Sona yakışır biçimde ölmüştü. Gözleri uzun zamandır görmediği kulübeyi gördüğünde ağlayacak gibi oldu. Son gücünü de kalan yola koşarak harcarken insan bedeninde koşmanın daha da acı verdiğini hissediyordu. İki ayağının üstünde durmak kesinlikle daha zordu.

Bütün gücünü kulübenin önünde tüketirken Bulut'un her zamanki gibi bitkilerle uğraştığını gördü. Arkası dönük olduğu ve önündeki yeşil bitkiyi ezip suyunu çıkarmakla uğraştığı için onu fark etmemişti.

Son hamlesiyle Bulut'un tam arkasında çöktü ve hiç beklemeden sırtına yığıldı.

Ani hareketiyle onu çok fazla korkutmuştu fakat bunu önemsemedi. Sadece nefes alıp vermeye devam etti.

"Ölüyorum..."+

"Asena!"

Arkasına dönmeye çalışan Bulut yüzünden hafifçe kayıp yere yığıldığında çimenlerin arasında saklandı ve gözlerini kapattı. Deli gibi uyumak istiyordu. Üç gündür uykusuzdu. Onun öncesinde de fazla düzenli bir uykusu yoktu.

"Vuruldun mu neden bu kadar terlisin?"

Kendisini hızlıca kontrol etmeye çalışan Bulut'un ellerini tuttu ve gözlerini açtı.

"Önümüzdeki üç beş gün boyunca sadece uyumak istiyorum. Arada su içmeye ve yemeğe kalkarım. Biraz da içimi boşaltmaya."

Bulut, onun yorgunluktan böyle olduğunu anlayınca derin nefesini verdi ve elini kalbine götürdü. Üç saniye geçmeden kaşları çatık biçimde Asena'nın omzuna vurdu. Asena'ya kötü bir şey olduğunu düşünmüştü.

"Deli misin sen? Bir anda böyle çıkılır mı?"

Asena çimenin diğer tarafına dönüp iyice mayıştığını hissediyordu. Ama Bulut'un sorusunu cevapsız bırakmadı.

"Üç günlük yolu bir buçuk günde geldim. Güle oynaya gelmemi beklemiyordun herhalde."

"Neden bu kadar hızlı geldin?"-

Aklına olanlar gelirken yutkundu. Yeşil güzlü omeganın ismini bağırışı hala onu ürkütüyordu. Artık gerçekten onu öldürecekti. Bir daha bağışlamayacağını biliyordu.

"Bütün ipler koptu çünkü. Şimdiden söyleyeyim, bir daha gidersem geri dönemeyeceğim."

"Neler oluyor Bulut? Sesini ta ormandan duydum."

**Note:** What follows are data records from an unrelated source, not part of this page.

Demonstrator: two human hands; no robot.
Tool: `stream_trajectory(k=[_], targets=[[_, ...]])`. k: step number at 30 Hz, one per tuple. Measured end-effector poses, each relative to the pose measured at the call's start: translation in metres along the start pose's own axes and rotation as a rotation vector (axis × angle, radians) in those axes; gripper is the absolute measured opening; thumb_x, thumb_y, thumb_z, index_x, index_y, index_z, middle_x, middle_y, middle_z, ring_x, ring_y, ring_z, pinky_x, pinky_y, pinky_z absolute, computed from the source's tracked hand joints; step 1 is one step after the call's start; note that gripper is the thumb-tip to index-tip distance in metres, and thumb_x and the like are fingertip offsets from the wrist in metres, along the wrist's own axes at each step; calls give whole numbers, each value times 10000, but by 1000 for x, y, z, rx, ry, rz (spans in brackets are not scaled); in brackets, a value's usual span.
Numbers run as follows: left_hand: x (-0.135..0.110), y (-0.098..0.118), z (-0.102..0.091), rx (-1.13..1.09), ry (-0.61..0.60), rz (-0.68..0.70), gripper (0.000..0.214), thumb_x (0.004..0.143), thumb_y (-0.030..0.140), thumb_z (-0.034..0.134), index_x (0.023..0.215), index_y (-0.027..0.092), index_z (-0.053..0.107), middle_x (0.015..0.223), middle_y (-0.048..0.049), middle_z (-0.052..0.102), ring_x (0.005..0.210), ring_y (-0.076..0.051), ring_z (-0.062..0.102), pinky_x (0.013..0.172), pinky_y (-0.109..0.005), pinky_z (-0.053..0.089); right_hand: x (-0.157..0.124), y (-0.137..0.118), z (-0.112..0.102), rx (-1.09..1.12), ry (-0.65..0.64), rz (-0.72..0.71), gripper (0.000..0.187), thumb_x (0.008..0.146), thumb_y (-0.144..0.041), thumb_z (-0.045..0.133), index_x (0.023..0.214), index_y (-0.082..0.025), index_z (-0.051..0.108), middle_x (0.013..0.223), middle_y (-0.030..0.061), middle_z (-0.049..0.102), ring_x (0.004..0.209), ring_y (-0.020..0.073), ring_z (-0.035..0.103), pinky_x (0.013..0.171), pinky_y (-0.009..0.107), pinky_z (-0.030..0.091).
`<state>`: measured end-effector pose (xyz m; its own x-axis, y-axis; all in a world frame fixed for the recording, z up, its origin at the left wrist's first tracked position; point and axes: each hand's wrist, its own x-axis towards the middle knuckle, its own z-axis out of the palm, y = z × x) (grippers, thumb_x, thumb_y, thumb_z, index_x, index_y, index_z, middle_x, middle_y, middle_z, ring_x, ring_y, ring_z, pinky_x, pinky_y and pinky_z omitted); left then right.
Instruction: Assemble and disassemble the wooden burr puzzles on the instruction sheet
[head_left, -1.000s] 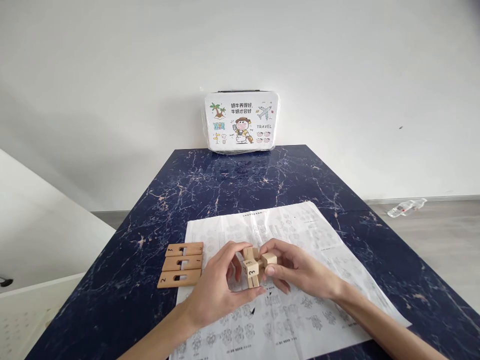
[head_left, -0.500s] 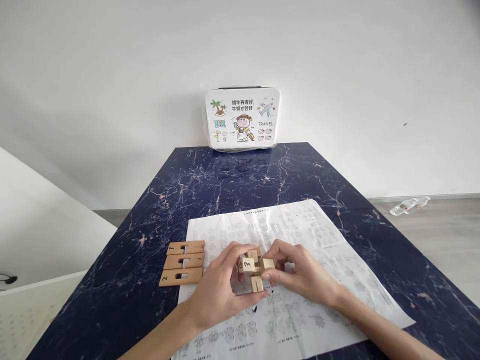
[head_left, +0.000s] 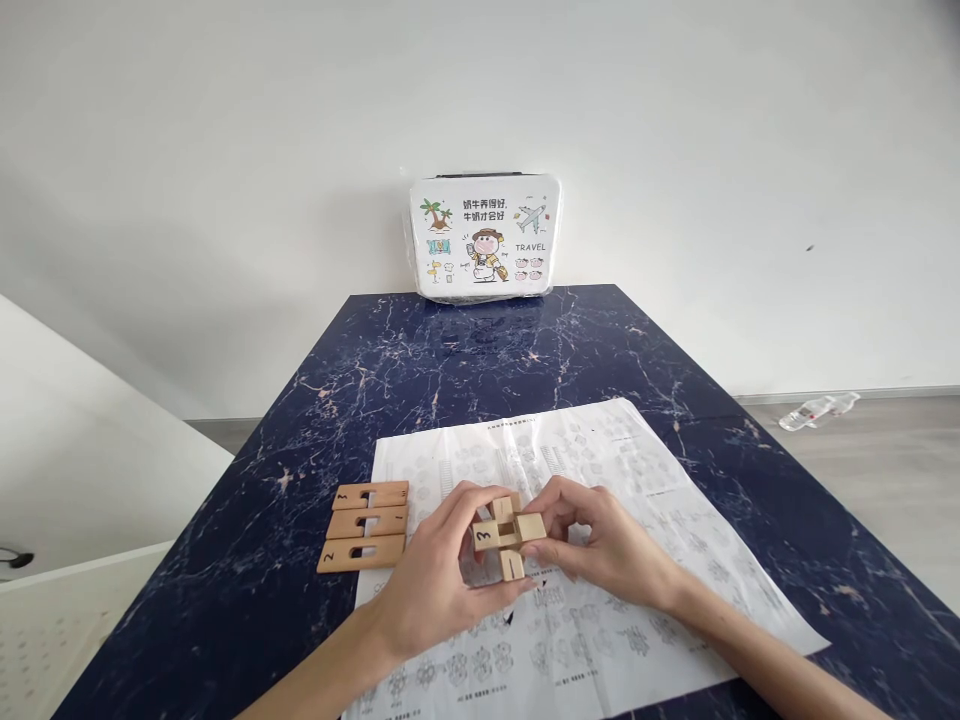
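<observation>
A wooden burr puzzle [head_left: 486,535] of several interlocked square sticks is held between both hands, just above the printed sheet. One stick end bears a "3", another a "1". My left hand [head_left: 431,565] wraps round its left side, thumb below and fingers behind. My right hand [head_left: 589,535] pinches the plain stick end on the right between thumb and fingers. The puzzle's underside and the left fingertips are hidden. Left of my left hand lie three flat slotted wooden pieces [head_left: 386,554] in a row, marked with numbers.
Under my hands spreads a creased paper sheet [head_left: 622,445] printed with puzzle diagrams. A white cartoon-printed case [head_left: 487,240] stands against the wall at the far end of the blue marble-patterned table [head_left: 480,350]. A clear plastic bottle [head_left: 817,410] lies on the floor at right.
The puzzle has tilted in my hands, so its top faces and the gap in its centre show more. The stick marked "3" has shifted slightly left. Both hands have barely moved.
</observation>
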<state>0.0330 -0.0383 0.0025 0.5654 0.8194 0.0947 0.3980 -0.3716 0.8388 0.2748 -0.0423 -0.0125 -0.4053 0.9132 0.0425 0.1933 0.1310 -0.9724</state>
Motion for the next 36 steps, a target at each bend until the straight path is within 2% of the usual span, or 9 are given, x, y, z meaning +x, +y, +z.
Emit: stream_trajectory(k=[7, 16, 22, 25, 31, 33, 36], targets=[[0, 1, 0, 13, -11, 6, 612, 918, 476, 844, 1426, 372, 521, 1236, -40, 631, 970, -222, 691, 779, -337, 619, 1, 0, 0, -15, 18, -3, 309, 972, -524, 763, 1004, -237, 653, 686, -30, 671, 593, 141, 583, 584, 308, 480], [-3, -4, 1, 83, -5, 105, 675, 916, 463, 853, 1479, 392, 488, 1243, -48, 653, 921, -218, 704, 768, -346, 612, 2, -3, -1, 10, -30, 69, 343, 938, -535, 792, 918, -227, 643, 687, -21, 666, 575, 132, 563, 557, 284, 479], [-4, -6, -1, 87, -6, 189, 723, 898, 419, 884, 1483, 422, 459, 1309, -29, 657, 1007, -221, 708, 874, -360, 610, 2, -6, -2, 32, -73, 107, 359, 964, -561, 751, 923, -219, 650, 666, -15, 665, 555, 129, 556, 536, 275, 448], [-3, -5, -1, 68, -3, 167, 717, 894, 425, 887, 1478, 420, 471, 1296, -28, 655, 1009, -224, 703, 862, -357, 604, 3, -8, -2, 38, -78, 109, 373, 963, -569, 754, 907, -219, 639, 633, -27, 648, 525, 119, 529, 529, 274, 429], [0, 0, -1, -12, 18, 45, 620, 881, 472, 877, 1393, 374, 542, 1170, -19, 634, 785, -157, 600, 673, -290, 555, 4, -6, -2, 28, -45, 41, 396, 1015, -612, 677, 958, -221, 651, 650, -22, 652, 522, 127, 535, 536, 289, 437], [1, 2, -1, -45, 50, 17, 590, 884, 467, 870, 1369, 356, 552, 1105, -12, 629, 768, -154, 578, 659, -284, 550, 3, -5, -3, -6, 0, 9, 384, 1044, -606, 632, 1025, -224, 658, 690, -8, 663, 576, 149, 568, 568, 305, 458], [2, 4, -1, -91, 130, -39, 559, 913, 483, 834, 1363, 322, 543, 1028, -8, 621, 764, -161, 592, 654, -287, 556, 3, -4, -5, -112, 107, -46, 338, 1055, -571, 631, 1115, -239, 655, 860, 37, 710, 735, 190, 635, 669, 345, 520]])
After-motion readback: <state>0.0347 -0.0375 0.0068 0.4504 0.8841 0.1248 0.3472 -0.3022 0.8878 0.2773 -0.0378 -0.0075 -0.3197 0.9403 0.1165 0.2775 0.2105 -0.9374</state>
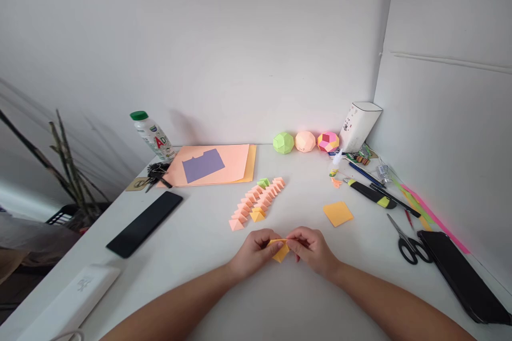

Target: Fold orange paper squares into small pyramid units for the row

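Between both hands is a small folded piece of orange paper (281, 254), held low over the front middle of the white table (296, 298). My left hand (256, 250) pinches its left side with thumb and fingers. On the right side, my right hand (314, 249) grips the paper's upper edge the same way. Just beyond the hands lie two rows of folded paper units (250, 200), mostly peach, with a few orange and green. A square of orange paper (338, 213) rests to the right of my right hand.
Three paper balls (305, 141) stand by the wall. Peach sheets (232, 162), a bottle (150, 130) and a black phone (144, 224) are at left. To the right are a glue bottle (336, 162), a utility knife (370, 193), scissors (408, 245) and a black case (464, 277).
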`<state>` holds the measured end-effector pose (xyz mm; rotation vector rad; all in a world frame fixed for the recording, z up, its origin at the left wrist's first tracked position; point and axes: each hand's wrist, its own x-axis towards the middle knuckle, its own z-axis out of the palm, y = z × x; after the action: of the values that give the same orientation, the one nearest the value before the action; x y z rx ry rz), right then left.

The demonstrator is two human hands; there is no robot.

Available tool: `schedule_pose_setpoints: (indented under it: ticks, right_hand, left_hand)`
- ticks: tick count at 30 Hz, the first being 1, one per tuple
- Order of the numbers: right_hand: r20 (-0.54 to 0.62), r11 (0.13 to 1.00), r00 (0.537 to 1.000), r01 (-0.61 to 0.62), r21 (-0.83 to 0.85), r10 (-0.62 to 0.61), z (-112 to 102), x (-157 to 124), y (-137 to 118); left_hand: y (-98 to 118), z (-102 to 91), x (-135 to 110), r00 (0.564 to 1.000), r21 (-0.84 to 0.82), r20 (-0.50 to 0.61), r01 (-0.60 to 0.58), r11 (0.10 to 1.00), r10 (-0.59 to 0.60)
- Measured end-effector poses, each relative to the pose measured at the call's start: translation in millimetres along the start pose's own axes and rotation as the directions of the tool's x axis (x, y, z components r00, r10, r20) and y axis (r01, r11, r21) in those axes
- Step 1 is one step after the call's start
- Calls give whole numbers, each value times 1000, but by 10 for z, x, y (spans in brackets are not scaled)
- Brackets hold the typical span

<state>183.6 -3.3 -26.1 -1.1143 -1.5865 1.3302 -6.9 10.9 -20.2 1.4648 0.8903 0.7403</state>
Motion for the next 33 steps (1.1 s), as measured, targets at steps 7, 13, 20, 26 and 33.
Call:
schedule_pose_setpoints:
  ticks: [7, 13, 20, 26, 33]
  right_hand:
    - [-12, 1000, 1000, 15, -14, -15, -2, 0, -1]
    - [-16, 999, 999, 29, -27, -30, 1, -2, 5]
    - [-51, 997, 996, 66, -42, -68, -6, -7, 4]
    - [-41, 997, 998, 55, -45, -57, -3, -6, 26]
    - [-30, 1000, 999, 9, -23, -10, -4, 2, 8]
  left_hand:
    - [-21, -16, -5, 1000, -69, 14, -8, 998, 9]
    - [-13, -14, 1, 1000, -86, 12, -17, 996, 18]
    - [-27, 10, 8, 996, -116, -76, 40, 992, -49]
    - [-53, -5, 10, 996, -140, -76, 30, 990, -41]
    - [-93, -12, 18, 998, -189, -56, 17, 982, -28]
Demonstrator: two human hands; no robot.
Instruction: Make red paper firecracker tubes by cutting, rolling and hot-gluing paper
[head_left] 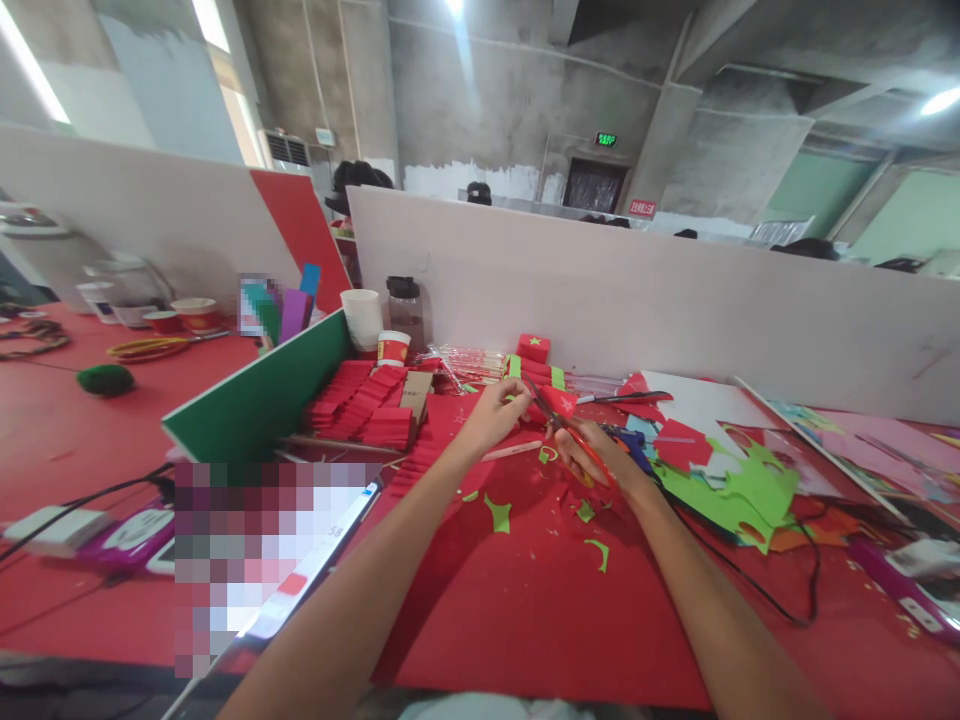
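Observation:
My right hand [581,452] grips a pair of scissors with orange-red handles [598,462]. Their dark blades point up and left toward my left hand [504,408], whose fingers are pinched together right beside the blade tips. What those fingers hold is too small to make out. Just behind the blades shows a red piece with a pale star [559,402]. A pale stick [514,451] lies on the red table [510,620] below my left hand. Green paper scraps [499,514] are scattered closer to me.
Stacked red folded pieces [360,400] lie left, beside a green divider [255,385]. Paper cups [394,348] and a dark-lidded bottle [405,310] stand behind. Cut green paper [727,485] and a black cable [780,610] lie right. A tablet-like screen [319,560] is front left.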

Yıldırım'ın sesini duyan Asena bu kez gözlerini açtı ve yukarıdaki ağaçların arasından gelen deltayı gördü. Anlatacakları için deli gibi heyecanlıydı fakat uyumak istiyordu.

"Asena dönmüşsün."

Kendisine sevinçle yaklaşan Yıldırım'a kısık gözlerle bakıp anında tekrar kapattı. İnsanların onun hakkında söylediklerini düşündü. O çok yetenekli ve güçlü bir lider adayıydı değil mi? Onu hiç anlattıkları gibi sert, korkutucu biçimde güçlü görmemişti. Nasıl bir his verdiğini bilmiyordu. Onun için Yıldırım, kendini beğenen ve sinir bozmayı seven, kılıçlarla ve kurt formunda dövüş oyunu oynayan bir insandı.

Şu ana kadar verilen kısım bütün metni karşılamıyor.